Project 7: Promotion of Countermeasures Against Marine Plastic Litter in Southeast Asia and India (Counter MEASURE project)
The project aims to identify a region-based model for monitoring and assessment of plastic leakage and pollution reduction targeting land-based plastic leakage entering waterways such as rivers and canals or drainages to the sea. As a part of monitoring practice, we developed a machine learning algorithm to detect plastic pollution from aerial images using a drone in order to establish a standardized and cost-effective survey method.
Project 8: Marine Litter Digital Platform
UNEP has been mandated by Member States to establish a new digital online platform for marine litter that serves as a global observatory, solutions and collaboration center that integrates data, assessments, risk, knowledge, while prioritizing action and facilitating access to technology solutions and innovative financing
Challenges and Opportunities
- More datasets are required to make a prediction in funding trends which drives the need to collaborate with external providers.
- Current lack of in-depth expertise within the organization. Hence a need to engage AI experts to grow UN Environment’s capacity in AI through training and project consultancy.
- The visual modelling / algorithm tool has limitations for complex issues.
- Lack of systems infrastructure necessary for building and deploying these applications.

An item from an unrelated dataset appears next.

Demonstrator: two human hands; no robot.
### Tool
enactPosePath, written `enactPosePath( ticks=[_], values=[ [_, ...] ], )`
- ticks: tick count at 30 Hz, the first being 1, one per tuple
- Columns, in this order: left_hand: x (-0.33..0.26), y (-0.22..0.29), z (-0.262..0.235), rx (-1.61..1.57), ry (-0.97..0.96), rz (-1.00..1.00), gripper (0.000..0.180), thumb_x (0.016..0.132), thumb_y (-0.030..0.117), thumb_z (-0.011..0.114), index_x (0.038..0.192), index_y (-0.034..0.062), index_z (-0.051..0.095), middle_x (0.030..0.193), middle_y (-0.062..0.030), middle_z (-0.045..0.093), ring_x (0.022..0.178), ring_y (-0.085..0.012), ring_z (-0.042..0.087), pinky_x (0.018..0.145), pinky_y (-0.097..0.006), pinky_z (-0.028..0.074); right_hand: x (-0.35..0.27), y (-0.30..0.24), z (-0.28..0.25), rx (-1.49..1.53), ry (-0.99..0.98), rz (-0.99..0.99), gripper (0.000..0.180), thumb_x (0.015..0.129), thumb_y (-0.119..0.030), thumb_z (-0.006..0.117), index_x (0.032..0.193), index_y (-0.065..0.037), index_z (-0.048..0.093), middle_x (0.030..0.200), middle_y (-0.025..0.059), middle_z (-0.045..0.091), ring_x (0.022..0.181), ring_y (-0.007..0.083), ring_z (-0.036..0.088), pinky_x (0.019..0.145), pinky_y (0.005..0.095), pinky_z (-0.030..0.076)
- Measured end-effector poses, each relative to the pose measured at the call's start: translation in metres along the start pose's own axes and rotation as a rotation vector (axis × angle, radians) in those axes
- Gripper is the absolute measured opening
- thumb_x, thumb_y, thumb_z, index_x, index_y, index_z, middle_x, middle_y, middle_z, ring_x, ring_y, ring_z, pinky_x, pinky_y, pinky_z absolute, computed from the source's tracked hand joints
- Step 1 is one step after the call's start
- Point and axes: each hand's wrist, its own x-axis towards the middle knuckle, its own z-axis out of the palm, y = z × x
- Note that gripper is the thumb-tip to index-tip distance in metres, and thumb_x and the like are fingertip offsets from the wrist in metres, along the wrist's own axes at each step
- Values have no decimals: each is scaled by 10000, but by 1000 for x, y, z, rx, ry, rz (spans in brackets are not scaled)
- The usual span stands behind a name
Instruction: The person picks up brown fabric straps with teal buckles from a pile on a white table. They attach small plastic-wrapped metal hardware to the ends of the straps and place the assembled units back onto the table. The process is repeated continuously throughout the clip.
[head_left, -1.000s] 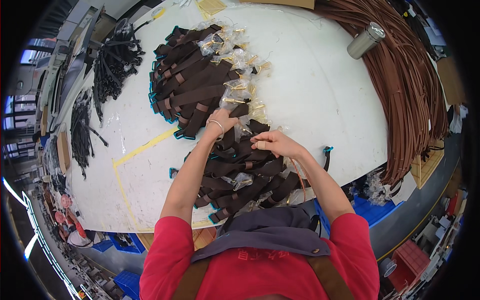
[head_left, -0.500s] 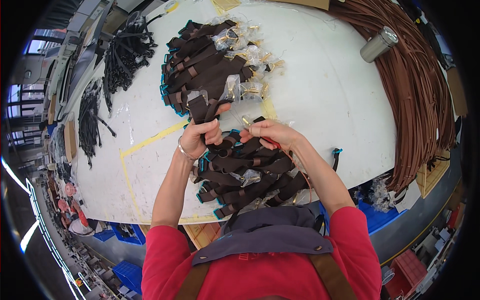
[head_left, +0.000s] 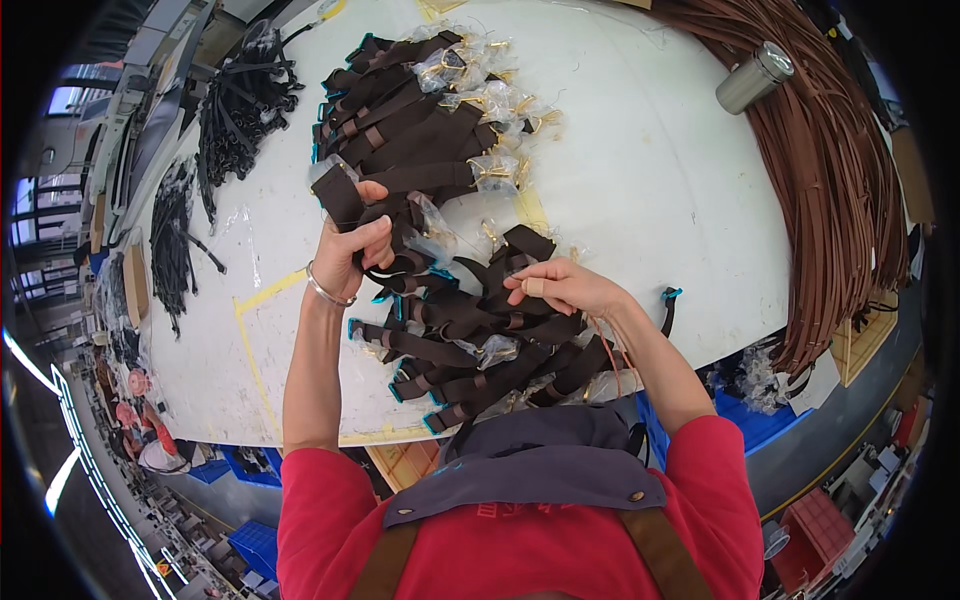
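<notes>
Bright, even overhead light washes the white worktop almost shadowless, with small glints on the clear plastic wrappers, the centre sharp, while the fisheye bends straight edges and darkens to a black rim at the corners.

Left hand – strap now raised
</notes>
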Motion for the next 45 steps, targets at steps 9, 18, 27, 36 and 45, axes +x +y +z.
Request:
enactPosePath(
  ticks=[9,18,27,36,45],
  values=[
    [-9,2,-25,410,431,216,178,760,127,627,833,23,503,531,-25,496,408,-84,442,405,-218,379,-28,0,3,-132,104,0,342,848,-221,501,1073,33,539,844,45,624,474,30,418,401,183,342],
    [38,-111,36,725,-30,-216,460,672,248,690,953,-75,524,819,-141,599,565,-181,573,500,-281,444,-39,13,-3,-8,210,-27,353,853,-250,503,1081,19,532,807,65,623,419,15,382,370,155,306],
    [34,-107,27,908,-165,-131,234,669,52,592,878,-45,553,789,-154,612,685,-226,596,655,-299,459,-35,7,-8,326,291,-225,359,883,-268,442,1073,27,514,864,105,617,410,36,403,360,161,310],
    [-29,-78,24,43,-118,25,135,672,-55,538,798,-7,530,732,-78,585,622,-130,551,592,-227,436,32,-18,1,297,141,-10,328,869,-266,441,957,32,545,902,137,599,380,62,391,322,187,294],
    [-5,-82,17,331,417,221,87,775,86,606,810,8,587,596,37,490,461,-33,387,420,-201,291,8,-5,23,165,-145,76,314,859,-250,504,1002,20,576,914,103,618,394,37,381,355,167,307]
  ],
)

- There is potential to scale the application of the machine learning tools to similar projects to the use cases above within the organization.
- Staff members across the organization at UNEP have shown a great interest in understanding how AI can support their work and applying its capabilities in support of the environmental agenda.
- Acquisition of an expert from an established organization in the AI domain to facilitate AI capacity building, consultancy and training within the organization.
- Strategic partnerships with industry players with the relevant technical expertise, as well as earth -related big datasets. As the leading global environmental authority that sets the global environmental agenda, UNEP has the capacity to provide the partners with substantive knowledge related to the environment.